■ Task requirements ■
Quote the whole listing exactly. Leave the pictures out of your copy.
── Supplied information
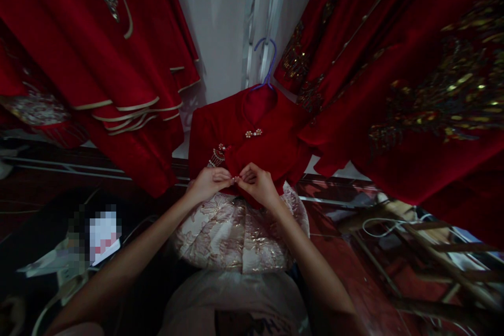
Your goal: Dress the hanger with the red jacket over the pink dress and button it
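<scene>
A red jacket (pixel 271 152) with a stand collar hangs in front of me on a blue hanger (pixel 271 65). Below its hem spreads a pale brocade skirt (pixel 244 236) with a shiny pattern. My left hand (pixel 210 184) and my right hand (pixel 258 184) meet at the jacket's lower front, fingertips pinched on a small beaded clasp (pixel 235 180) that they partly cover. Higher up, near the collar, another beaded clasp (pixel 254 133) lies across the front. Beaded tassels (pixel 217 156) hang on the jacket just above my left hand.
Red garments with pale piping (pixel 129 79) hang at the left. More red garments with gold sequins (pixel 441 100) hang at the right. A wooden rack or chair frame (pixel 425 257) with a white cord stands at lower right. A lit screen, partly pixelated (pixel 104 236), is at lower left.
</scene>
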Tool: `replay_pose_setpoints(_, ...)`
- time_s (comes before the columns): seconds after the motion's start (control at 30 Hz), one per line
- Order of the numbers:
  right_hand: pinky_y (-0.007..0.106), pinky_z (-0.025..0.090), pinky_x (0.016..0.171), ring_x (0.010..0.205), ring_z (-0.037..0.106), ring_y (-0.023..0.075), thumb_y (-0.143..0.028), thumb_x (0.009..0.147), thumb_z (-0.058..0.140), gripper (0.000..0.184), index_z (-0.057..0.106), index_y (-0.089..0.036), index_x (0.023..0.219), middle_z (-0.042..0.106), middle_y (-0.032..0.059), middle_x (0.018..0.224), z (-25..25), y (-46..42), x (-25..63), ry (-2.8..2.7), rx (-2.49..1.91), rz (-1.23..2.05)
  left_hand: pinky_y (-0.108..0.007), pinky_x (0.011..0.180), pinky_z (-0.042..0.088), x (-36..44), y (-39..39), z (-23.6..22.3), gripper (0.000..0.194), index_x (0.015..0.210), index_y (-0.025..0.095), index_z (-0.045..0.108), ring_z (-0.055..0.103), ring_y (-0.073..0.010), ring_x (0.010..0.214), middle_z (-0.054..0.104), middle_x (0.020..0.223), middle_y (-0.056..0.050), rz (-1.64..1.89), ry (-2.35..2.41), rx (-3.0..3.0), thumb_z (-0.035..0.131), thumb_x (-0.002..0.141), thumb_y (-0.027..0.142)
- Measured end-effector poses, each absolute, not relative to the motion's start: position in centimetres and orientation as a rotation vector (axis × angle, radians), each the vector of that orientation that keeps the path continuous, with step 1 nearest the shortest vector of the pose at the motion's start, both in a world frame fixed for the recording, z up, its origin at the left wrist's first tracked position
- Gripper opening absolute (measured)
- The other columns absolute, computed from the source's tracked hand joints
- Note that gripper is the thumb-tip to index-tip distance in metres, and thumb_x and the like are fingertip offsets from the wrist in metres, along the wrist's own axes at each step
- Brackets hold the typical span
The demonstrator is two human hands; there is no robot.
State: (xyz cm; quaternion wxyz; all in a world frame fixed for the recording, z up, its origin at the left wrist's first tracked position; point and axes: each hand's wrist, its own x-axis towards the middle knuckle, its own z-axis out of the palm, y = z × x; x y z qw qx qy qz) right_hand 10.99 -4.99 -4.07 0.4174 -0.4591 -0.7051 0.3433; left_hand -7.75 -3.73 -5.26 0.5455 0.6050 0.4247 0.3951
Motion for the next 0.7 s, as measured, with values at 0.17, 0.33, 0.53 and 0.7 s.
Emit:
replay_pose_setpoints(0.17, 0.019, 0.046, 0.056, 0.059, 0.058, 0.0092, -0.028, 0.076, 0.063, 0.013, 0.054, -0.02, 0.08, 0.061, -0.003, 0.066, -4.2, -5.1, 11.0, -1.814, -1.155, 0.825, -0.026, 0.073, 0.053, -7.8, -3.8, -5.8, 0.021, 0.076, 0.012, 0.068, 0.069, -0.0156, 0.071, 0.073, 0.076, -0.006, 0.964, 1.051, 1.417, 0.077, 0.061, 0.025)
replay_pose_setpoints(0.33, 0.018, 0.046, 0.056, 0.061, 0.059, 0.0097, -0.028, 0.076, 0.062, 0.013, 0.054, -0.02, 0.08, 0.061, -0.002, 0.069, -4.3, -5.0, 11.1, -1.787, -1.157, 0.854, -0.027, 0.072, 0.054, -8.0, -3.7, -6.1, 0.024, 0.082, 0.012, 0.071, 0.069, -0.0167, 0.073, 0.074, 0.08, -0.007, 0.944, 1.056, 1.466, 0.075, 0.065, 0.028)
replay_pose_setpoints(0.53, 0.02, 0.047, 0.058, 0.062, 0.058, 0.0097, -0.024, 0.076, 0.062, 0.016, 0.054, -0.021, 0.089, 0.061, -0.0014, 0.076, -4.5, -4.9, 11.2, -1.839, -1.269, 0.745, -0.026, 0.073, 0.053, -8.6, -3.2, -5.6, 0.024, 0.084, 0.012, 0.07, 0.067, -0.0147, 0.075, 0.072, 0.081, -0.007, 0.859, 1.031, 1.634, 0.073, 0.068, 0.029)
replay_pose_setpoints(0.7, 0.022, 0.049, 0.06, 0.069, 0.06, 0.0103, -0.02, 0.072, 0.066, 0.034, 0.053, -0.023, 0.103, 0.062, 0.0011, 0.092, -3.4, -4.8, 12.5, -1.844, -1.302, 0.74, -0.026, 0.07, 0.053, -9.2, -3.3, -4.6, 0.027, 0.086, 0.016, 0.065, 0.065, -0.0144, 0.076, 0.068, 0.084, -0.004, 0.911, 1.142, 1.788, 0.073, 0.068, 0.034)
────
■ Reply to the task ■
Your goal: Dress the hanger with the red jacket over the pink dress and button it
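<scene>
A red jacket (pixel 271 152) with a stand collar hangs in front of me on a blue hanger (pixel 271 65). Below its hem spreads a pale brocade skirt (pixel 244 236) with a shiny pattern. My left hand (pixel 210 184) and my right hand (pixel 258 184) meet at the jacket's lower front, fingertips pinched on a small beaded clasp (pixel 235 180) that they partly cover. Higher up, near the collar, another beaded clasp (pixel 254 133) lies across the front. Beaded tassels (pixel 217 156) hang on the jacket just above my left hand.
Red garments with pale piping (pixel 129 79) hang at the left. More red garments with gold sequins (pixel 441 100) hang at the right. A wooden rack or chair frame (pixel 425 257) with a white cord stands at lower right. A lit screen, partly pixelated (pixel 104 236), is at lower left.
</scene>
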Tool: `replay_pose_setpoints(_, ...)`
- time_s (comes before the columns): seconds after the motion's start (control at 30 Hz), one per line
- Order of the numbers:
  right_hand: pinky_y (-0.007..0.106), pinky_z (-0.025..0.090), pinky_x (0.016..0.171), ring_x (0.010..0.205), ring_z (-0.037..0.106), ring_y (-0.023..0.075), thumb_y (-0.143..0.028), thumb_x (0.009..0.147), thumb_z (-0.058..0.140), gripper (0.000..0.184), index_z (-0.057..0.106), index_y (-0.089..0.036), index_x (0.023..0.219), middle_z (-0.042..0.106), middle_y (-0.032..0.059), middle_x (0.018..0.224), z (-25..25), y (-46..42), x (-25..63), ry (-2.8..2.7), rx (-2.49..1.91), rz (-1.23..2.05)
  left_hand: pinky_y (-0.108..0.007), pinky_x (0.011..0.180), pinky_z (-0.042..0.088), x (-36..44), y (-39..39), z (-23.6..22.3), gripper (0.000..0.194), index_x (0.015..0.210), index_y (-0.025..0.095), index_z (-0.045..0.108), ring_z (-0.055..0.103), ring_y (-0.073..0.010), ring_x (0.010..0.214), middle_z (-0.054..0.104), middle_x (0.020..0.223), middle_y (-0.056..0.050), rz (-1.64..1.89), ry (-2.35..2.41), rx (-3.0..3.0), thumb_z (-0.035..0.131), thumb_x (-0.002..0.141), thumb_y (-0.027..0.142)
- Measured end-effector poses, each absolute, not relative to the motion's start: position in centimetres and orientation as a rotation vector (axis × angle, radians), each the vector of that orientation that keeps the path continuous, with step 1 nearest the shortest vector of the pose at the motion's start, both in a world frame fixed for the recording, z up, its origin at the left wrist's first tracked position
- Gripper opening absolute (measured)
- The other columns absolute, computed from the source's tracked hand joints
- Note that gripper is the thumb-tip to index-tip distance in metres, and thumb_x and the like are fingertip offsets from the wrist in metres, along the wrist's own axes at each step
- Brackets hold the typical span
The demonstrator is two human hands; there is no robot.
State: (xyz cm; quaternion wxyz; all in a world frame fixed for the recording, z up, its origin at the left wrist's first tracked position; point and axes: each hand's wrist, its own x-axis towards the middle knuckle, its own z-axis out of the palm, y = z × x; x y z qw qx qy qz) right_hand 10.99 -4.99 -4.07 0.4174 -0.4591 -0.7051 0.3433; left_hand -7.75 -3.73 -5.26 0.5455 0.6050 0.4247 0.3951
Motion for the next 0.7 s, as measured, with values at 0.17, 0.33, 0.53 and 0.7 s.
Emit:
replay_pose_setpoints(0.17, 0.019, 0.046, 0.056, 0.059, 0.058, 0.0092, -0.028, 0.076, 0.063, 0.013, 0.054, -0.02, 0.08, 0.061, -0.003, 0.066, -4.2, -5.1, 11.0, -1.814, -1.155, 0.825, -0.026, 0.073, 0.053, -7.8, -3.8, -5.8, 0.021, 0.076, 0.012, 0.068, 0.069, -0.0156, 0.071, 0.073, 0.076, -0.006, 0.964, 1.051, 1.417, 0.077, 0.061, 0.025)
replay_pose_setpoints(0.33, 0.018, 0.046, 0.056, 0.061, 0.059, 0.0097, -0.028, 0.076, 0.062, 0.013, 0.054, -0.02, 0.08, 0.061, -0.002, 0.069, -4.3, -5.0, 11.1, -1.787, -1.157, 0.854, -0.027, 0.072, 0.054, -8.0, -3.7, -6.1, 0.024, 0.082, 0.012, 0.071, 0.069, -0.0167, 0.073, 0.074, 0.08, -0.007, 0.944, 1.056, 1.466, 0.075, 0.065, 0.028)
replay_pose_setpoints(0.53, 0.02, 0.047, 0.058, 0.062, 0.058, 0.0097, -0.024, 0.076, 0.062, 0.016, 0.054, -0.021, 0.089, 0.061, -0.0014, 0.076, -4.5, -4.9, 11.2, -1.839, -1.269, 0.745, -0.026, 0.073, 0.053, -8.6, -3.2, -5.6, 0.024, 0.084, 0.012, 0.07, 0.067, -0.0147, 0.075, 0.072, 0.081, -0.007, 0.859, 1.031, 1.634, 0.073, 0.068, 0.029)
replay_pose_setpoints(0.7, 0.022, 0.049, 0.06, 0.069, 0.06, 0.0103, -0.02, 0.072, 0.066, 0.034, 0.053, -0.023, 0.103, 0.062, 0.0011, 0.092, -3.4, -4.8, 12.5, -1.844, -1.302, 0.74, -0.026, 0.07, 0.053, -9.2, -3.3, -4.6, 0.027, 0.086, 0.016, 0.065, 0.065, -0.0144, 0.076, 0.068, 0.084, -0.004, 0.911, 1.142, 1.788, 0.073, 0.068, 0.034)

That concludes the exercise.